Surveillance

Le drone civil constitue un complément, et parfois une rupture, dans les offres de sécurité.
 

Les caractéristiques du drone lui confèrent de nombreux avantages par rapport aux systèmes de surveillance actuels.

La mobilité des drones, combinée à l’homogénéité de  leur milieu d’évolution (ce qui les distingue ici des robots terrestres) permettent de se rallier rapidement des zones dans lesquelles l’observation d’une situation est aisée (notamment grâce au point de vue aérien).
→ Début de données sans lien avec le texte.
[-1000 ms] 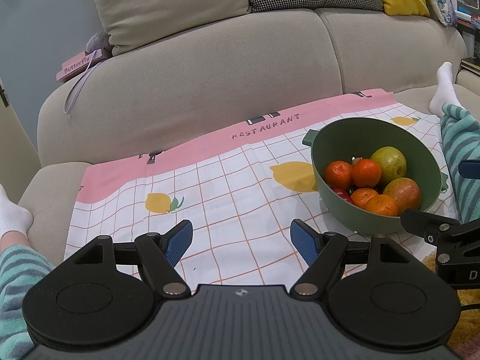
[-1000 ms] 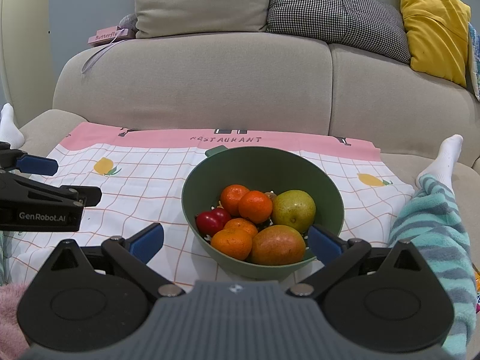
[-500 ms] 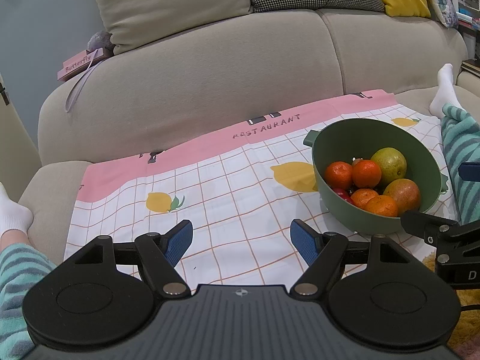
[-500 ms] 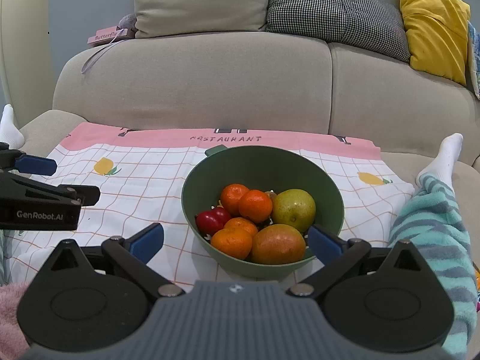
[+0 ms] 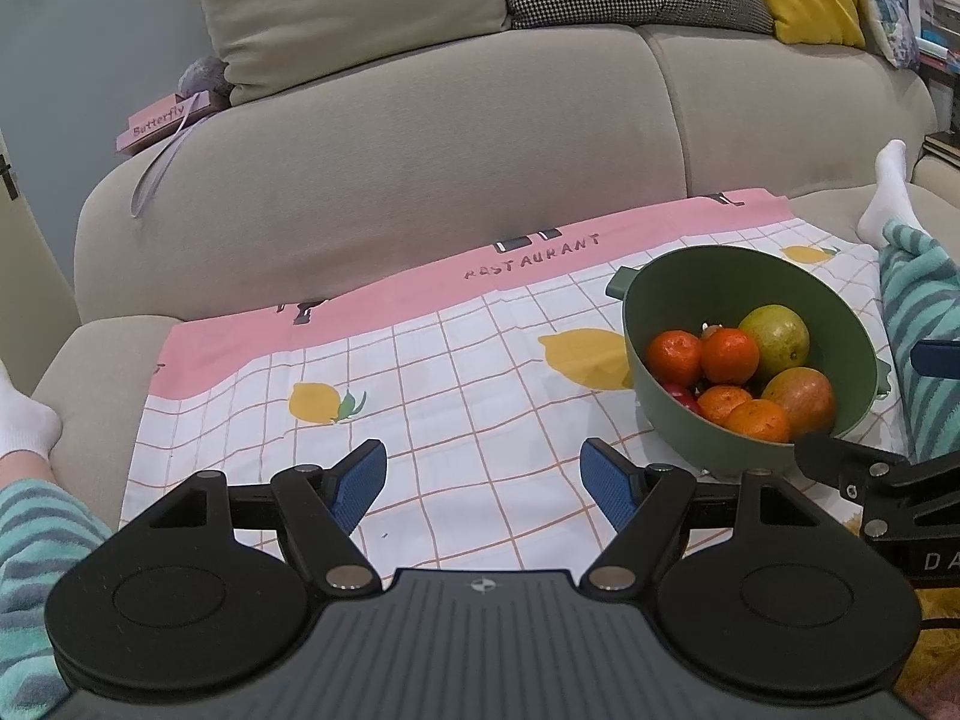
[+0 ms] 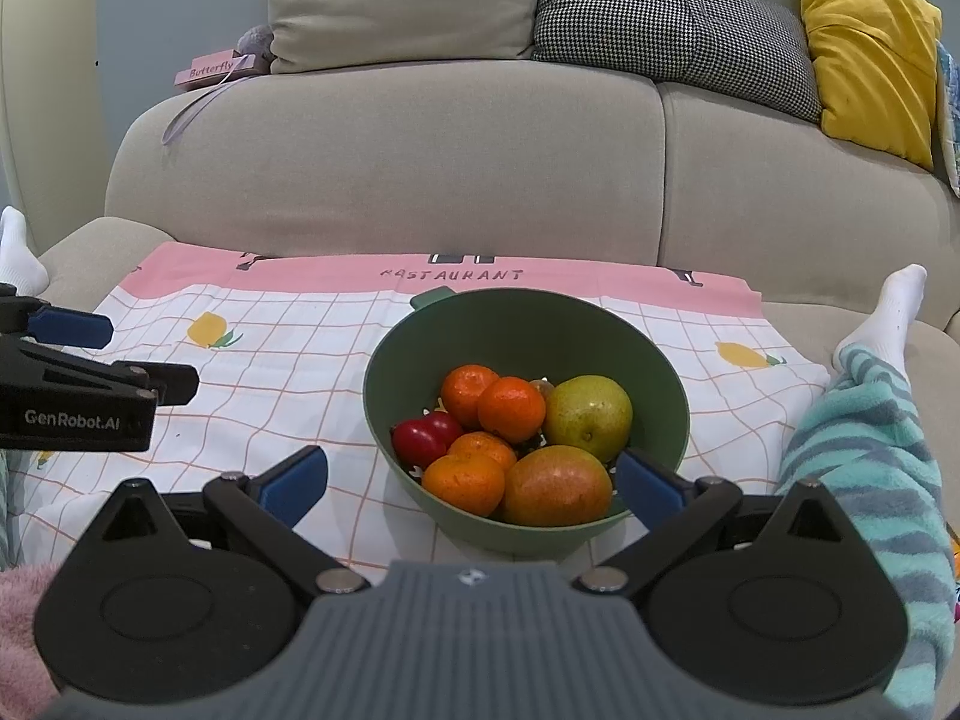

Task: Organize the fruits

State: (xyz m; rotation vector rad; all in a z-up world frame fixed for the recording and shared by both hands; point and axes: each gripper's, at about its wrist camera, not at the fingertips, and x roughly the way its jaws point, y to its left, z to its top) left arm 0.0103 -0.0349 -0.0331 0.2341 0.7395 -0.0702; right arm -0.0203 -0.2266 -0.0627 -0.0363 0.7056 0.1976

De ce fait, les délais d’appréciation de la situation sont bien plus brefs que ceux des moyens terrestres (patrouilles à pied ou en véhicule).

Combinée à l’emport de charges utiles performantes (détection, reconnaissance identification Jour/Nuit, à longue distance, intelligence artificielle permettant de reconnaitre, voire d’identifier automatiquement des menaces,…), cette mobilité fournit des avantages majeurs pour la surveillance et la levée de doute sur des sites sensibles.

Il en résulte que les utilisateurs de drones bénéficient, comme c’est le cas depuis longtemps dans les opérations militaires, d’une supériorité informationnelle sur l’adversaire, ce qui leur permet de mieux anticiper les situations problématiques, et de mieux engager les moyens d’intervention permettant de les résoudre.

 

L’endurance des drones reste, pour ceux dotés d’une propulsion électrique, encore problématique, mais non bloquante !

La plupart des drones étant propulsés par des moteurs électriques (solution la moins coûteuse, et la plus facile d’utilisation), leur endurance reste faible (quelques dizaines de minutes pour les drones multirotors), ce qui est limitant pour la plupart des missions où la durée d’observation est un facteur clé. Ainsi, l’état de l’art ne permet de réaliser, avec des drones multirotors que des missions de levée de doute, ou des patrouilles de durée limitée.

Pour augmenter l’autonomie des drones, et au-delà des progrès attendus pour augmenter l’autonomie des batteries électriques (notamment avec les piles à combustibles), certains constructeurs proposent désormais des systèmes captifs, où le drone multirotors est alimenté par un câble électrique de plusieurs dizaines de mètres, et mène une mission d’observation stationnaire de plusieurs heures.

Cette technologie permet de fournir des capacités d’observation temporaires, mais de longue durée, dans des zones où les caméras fixes, ou les patrouilles de police sont insuffisantes (voir cet article qui exprime ces nouveaux besoins au sein des agglomérations notamment).

La propulsion par moteur thermique permet également d’augmenter significativement l’autonomie des drones, mais sa maintenance est plus contraignante que celle des moteurs électriques, par ailleurs plus discrets à courte distance que les moteurs thermiques.

 

L’usage du drone pour les applications de sécurité ne peut se développer qu’en expérimentant, et en réfléchissant !

Au-delà de ses avantages naturels, le drone n’est pas un outil d’usage totalement anodin : il fait l’objet d’une règlementation, et comporte plusieurs exigences sur le niveau de compétences et de connaissances du télépilote (voir notre page sur ce sujet).

Par ailleurs, le drone a un coût : celui de son acquisition, de son maintien en condition, et de ses évolutions (la technologie évolue très vite, et l’obsolescence est un véritable sujet pour les drones).

Il convient donc aux acteurs de la sécurité de mener une démarche décidée, mais réfléchie, pour être en mesure de tirer le meilleur parti des capacités des drones. Cette démarche passe par la nécessité d’expérimenter des solutions (quitte à se tromper parfois…) et d’intégrer les solutions retenues dans une logique globale : celle qui comprend tous les coûts, mais aussi toutes les conséquences en organisation et en management qu’induisent les drones dans les processus de surveillance.